**What to do**
Only an exact copy of the listing below will do.

**Raw data**
+ + + + +

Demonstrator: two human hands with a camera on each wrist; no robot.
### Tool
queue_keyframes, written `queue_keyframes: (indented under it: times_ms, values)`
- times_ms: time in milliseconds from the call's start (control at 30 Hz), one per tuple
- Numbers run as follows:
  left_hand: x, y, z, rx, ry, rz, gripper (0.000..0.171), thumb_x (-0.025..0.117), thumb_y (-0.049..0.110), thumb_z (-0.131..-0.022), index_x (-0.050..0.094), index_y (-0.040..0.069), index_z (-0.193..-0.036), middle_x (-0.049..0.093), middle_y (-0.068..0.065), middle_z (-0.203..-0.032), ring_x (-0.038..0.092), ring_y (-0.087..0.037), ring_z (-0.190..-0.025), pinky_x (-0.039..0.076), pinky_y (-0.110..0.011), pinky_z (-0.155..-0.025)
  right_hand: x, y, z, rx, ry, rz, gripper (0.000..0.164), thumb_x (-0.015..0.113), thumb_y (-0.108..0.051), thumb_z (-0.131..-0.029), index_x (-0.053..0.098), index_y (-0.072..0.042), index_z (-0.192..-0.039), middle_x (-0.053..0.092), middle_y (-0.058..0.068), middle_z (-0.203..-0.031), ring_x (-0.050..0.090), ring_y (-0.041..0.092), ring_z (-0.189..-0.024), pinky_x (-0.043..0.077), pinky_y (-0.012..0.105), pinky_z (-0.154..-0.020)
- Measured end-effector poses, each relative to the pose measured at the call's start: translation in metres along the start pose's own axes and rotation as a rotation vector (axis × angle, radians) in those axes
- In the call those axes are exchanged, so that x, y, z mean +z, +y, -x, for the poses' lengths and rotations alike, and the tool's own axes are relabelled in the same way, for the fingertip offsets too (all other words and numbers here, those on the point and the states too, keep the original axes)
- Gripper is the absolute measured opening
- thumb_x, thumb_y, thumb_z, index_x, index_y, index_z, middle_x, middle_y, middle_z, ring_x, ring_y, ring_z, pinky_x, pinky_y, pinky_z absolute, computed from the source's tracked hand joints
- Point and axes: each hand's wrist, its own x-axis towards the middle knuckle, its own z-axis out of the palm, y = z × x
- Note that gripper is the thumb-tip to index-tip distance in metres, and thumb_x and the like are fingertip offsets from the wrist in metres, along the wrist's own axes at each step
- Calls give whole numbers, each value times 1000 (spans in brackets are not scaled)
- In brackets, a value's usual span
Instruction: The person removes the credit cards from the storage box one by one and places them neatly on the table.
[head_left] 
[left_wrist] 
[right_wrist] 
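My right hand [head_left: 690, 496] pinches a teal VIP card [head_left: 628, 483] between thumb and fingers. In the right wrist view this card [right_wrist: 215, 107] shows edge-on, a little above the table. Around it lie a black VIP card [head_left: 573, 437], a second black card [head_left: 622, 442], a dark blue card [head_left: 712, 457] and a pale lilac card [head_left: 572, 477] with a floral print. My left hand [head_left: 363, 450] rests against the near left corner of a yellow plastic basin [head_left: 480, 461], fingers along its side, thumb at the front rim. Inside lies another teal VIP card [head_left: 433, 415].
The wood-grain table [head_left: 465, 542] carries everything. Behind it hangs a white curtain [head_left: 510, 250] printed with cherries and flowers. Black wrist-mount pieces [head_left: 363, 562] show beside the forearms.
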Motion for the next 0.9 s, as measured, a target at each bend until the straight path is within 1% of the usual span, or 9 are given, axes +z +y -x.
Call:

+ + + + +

**Solution below**
Demonstrator: two human hands with a camera on each wrist; no robot.
### Tool
queue_keyframes, written `queue_keyframes: (indented under it: times_ms, values)`
- times_ms: time in milliseconds from the call's start (control at 30 Hz), one per tuple
- Numbers run as follows:
  left_hand: x, y, z, rx, ry, rz, gripper (0.000..0.171), thumb_x (-0.025..0.117), thumb_y (-0.049..0.110), thumb_z (-0.131..-0.022), index_x (-0.050..0.094), index_y (-0.040..0.069), index_z (-0.193..-0.036), middle_x (-0.049..0.093), middle_y (-0.068..0.065), middle_z (-0.203..-0.032), ring_x (-0.038..0.092), ring_y (-0.087..0.037), ring_z (-0.190..-0.025), pinky_x (-0.039..0.076), pinky_y (-0.110..0.011), pinky_z (-0.155..-0.025)
  right_hand: x, y, z, rx, ry, rz, gripper (0.000..0.164), thumb_x (-0.015..0.113), thumb_y (-0.108..0.051), thumb_z (-0.131..-0.029), index_x (-0.053..0.098), index_y (-0.072..0.042), index_z (-0.192..-0.039), middle_x (-0.053..0.092), middle_y (-0.058..0.068), middle_z (-0.203..-0.031), ring_x (-0.050..0.090), ring_y (-0.041..0.092), ring_z (-0.189..-0.024), pinky_x (-0.043..0.077), pinky_y (-0.012..0.105), pinky_z (-0.154..-0.020)
- Measured end-effector poses, each relative to the pose measured at the call's start: translation in metres along the start pose's own axes and rotation as a rotation vector (axis × angle, radians) in those axes
- In the call those axes are exchanged, so that x, y, z mean +z, +y, -x, for the poses' lengths and rotations alike, and the tool's own axes are relabelled in the same way, for the fingertip offsets too (all other words and numbers here, those on the point and the states too, keep the original axes)
- Gripper is the absolute measured opening
- thumb_x, thumb_y, thumb_z, index_x, index_y, index_z, middle_x, middle_y, middle_z, ring_x, ring_y, ring_z, pinky_x, pinky_y, pinky_z absolute, computed from the source's tracked hand joints
- Point and axes: each hand's wrist, its own x-axis towards the middle knuckle, its own z-axis out of the palm, y = z × x
- Note that gripper is the thumb-tip to index-tip distance in metres, and thumb_x and the like are fingertip offsets from the wrist in metres, along the wrist's own axes at each step
- Calls give whole numbers, each value times 1000 (spans in brackets are not scaled)
- In brackets, a value's usual span
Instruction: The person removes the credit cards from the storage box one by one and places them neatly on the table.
[head_left] 
[left_wrist] 
[right_wrist] 
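My right hand [head_left: 690, 496] pinches a teal VIP card [head_left: 628, 483] between thumb and fingers. In the right wrist view this card [right_wrist: 215, 107] shows edge-on, a little above the table. Around it lie a black VIP card [head_left: 573, 437], a second black card [head_left: 622, 442], a dark blue card [head_left: 712, 457] and a pale lilac card [head_left: 572, 477] with a floral print. My left hand [head_left: 363, 450] rests against the near left corner of a yellow plastic basin [head_left: 480, 461], fingers along its side, thumb at the front rim. Inside lies another teal VIP card [head_left: 433, 415].
The wood-grain table [head_left: 465, 542] carries everything. Behind it hangs a white curtain [head_left: 510, 250] printed with cherries and flowers. Black wrist-mount pieces [head_left: 363, 562] show beside the forearms.
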Motion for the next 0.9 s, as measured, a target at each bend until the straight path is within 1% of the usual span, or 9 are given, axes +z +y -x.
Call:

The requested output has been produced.